■ ACTIVITY: Output all of the listing below, leaving every line unchanged.

■ DATA EXTRACT:
■ ■ ■ ■

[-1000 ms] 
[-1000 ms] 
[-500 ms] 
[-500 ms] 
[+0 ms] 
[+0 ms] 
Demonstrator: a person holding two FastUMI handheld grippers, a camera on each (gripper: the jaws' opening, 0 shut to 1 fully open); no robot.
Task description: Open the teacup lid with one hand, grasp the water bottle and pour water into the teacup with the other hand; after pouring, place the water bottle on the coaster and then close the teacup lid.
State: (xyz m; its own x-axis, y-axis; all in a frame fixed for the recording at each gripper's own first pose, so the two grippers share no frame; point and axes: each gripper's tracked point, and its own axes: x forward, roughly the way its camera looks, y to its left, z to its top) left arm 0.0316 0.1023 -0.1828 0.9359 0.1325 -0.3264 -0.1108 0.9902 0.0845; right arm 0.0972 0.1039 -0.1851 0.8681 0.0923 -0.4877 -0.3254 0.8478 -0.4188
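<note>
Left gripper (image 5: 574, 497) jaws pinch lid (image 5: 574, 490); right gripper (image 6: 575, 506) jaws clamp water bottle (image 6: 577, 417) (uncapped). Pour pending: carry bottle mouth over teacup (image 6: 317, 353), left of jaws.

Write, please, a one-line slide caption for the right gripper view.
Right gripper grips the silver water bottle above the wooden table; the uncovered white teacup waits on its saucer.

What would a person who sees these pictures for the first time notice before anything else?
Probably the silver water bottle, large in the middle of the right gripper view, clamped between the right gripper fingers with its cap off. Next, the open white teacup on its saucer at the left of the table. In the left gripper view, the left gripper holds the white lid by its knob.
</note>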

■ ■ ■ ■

■ ANSWER:
[-1000 ms] 
[-1000 ms] 
[-500 ms] 
[-500 ms] 
[+0 ms] 
[+0 ms] 
Demonstrator: a person holding two FastUMI handheld grippers, a camera on each (gripper: the jaws' opening, 0 shut to 1 fully open); no robot.
Task description: Open the teacup lid with one hand, grasp the water bottle and pour water into the teacup with the other hand; after pouring, place the water bottle on the coaster and then close the teacup lid.
State: (xyz m; its own x-axis, y-axis; all in a frame fixed for the recording at each gripper's own first pose, so the two grippers share no frame; point and axes: each gripper's tracked point, and its own axes: x forward, roughly the way its camera looks, y to its left, z to its top) left arm 0.0316 0.1023 -0.1828 0.9359 0.1325 -0.3264 -0.1108 0.9902 0.0845; right arm 0.0972 0.1039 -0.1851 0.8681 0.0923 -0.4877 -0.3254 0.8478 -0.4188
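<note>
Left gripper (image 5: 574, 497) jaws pinch lid (image 5: 574, 490); right gripper (image 6: 575, 506) jaws clamp water bottle (image 6: 577, 417) (uncapped). Pour pending: carry bottle mouth over teacup (image 6: 317, 353), left of jaws.

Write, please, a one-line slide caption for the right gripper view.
Right gripper grips the silver water bottle above the wooden table; the uncovered white teacup waits on its saucer.

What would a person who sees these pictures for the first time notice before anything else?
Probably the silver water bottle, large in the middle of the right gripper view, clamped between the right gripper fingers with its cap off. Next, the open white teacup on its saucer at the left of the table. In the left gripper view, the left gripper holds the white lid by its knob.
</note>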

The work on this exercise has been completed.